The Canadian government is quietly bringing in some changes to its policy regarding spousal sponsorship.
Until now, if a Canadian citizen or a permanent resident marries outside of the country, and sponsors his or her spouse, the immigration officer has to prove two conditions to reject the application: that the marriage was not genuine, and that it was conducted for the sole purpose of ensuring the immigration of the sponsoree to Canada.
The Two Conditions
However, sources say what Citizenship & Immigration Canada, the federal department governing immigration issues, wants is to give the discretion to visa officers to reject the application if they could prove just one of the two conditions.

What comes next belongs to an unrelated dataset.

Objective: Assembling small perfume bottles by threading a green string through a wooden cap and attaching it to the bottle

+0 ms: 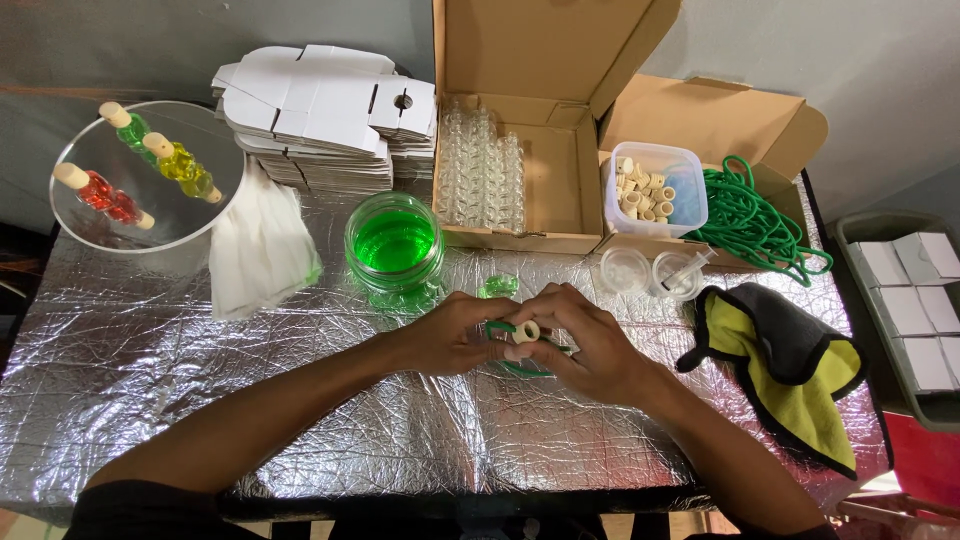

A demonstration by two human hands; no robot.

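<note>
My left hand (455,335) and my right hand (590,340) meet over the middle of the foil-covered table (200,370). Between their fingertips they pinch a small cream cork stopper (526,331) with a green cord (520,366) threaded at it; the cord loops under my fingers. Just behind my hands lies a small bottle of green liquid (498,287). A glass jar of green liquid (394,243) stands behind my left hand.
An open cardboard box of empty glass bottles (482,165), a tub of corks (650,188), a coil of green cord (755,222), two small cups with a syringe (655,272), a yellow-black cloth (790,370), flat white cartons (320,115), a white cloth (258,245), a round plate with coloured bottles (140,175).
</note>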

As a first step to this law, the government has implemented a regulation that gives immigration officers authority to reject a spousal sponsorship application if a Canadian citizen or Permanent Resident has sponsored someone whom he or she met in this country and got married, but where the sponsoree does not have legal status.

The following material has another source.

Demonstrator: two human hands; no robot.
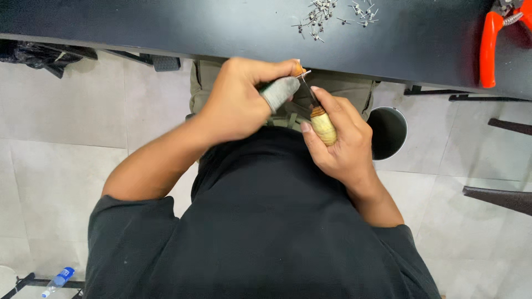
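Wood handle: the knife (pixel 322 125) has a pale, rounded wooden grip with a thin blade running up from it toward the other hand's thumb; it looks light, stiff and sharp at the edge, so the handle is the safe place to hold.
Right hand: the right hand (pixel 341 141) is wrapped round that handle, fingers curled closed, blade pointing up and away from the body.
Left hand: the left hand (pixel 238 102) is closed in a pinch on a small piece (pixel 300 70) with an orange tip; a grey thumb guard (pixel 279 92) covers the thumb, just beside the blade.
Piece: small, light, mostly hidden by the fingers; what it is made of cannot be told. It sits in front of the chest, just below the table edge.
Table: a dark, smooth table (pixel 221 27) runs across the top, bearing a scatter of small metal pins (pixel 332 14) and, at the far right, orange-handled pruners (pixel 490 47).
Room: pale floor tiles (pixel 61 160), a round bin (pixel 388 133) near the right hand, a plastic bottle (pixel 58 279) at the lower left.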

It has always been obvious that any sponsorship application should be rejected if the visa officer decided the marriage was fake.
But rejecting a spousal unification application even if the marriage is considered genuine but was done for the purpose of immigration?
There have been many dissenting voices about this.
There is concern that with the concept of arranged marriage still popular among South Asians in Canada and in South Asia, they might be adversely affected by these changes.
This is because even many young Canadian-South Asians get married to citizens from South Asia whom their family members may have arranged, or whom they may have met online.
It remains to be seen how far the visa officers will go in using the new guidelines — whether they will take them literally, or whether they will still abide by the principle that genuine partnerships should be approved.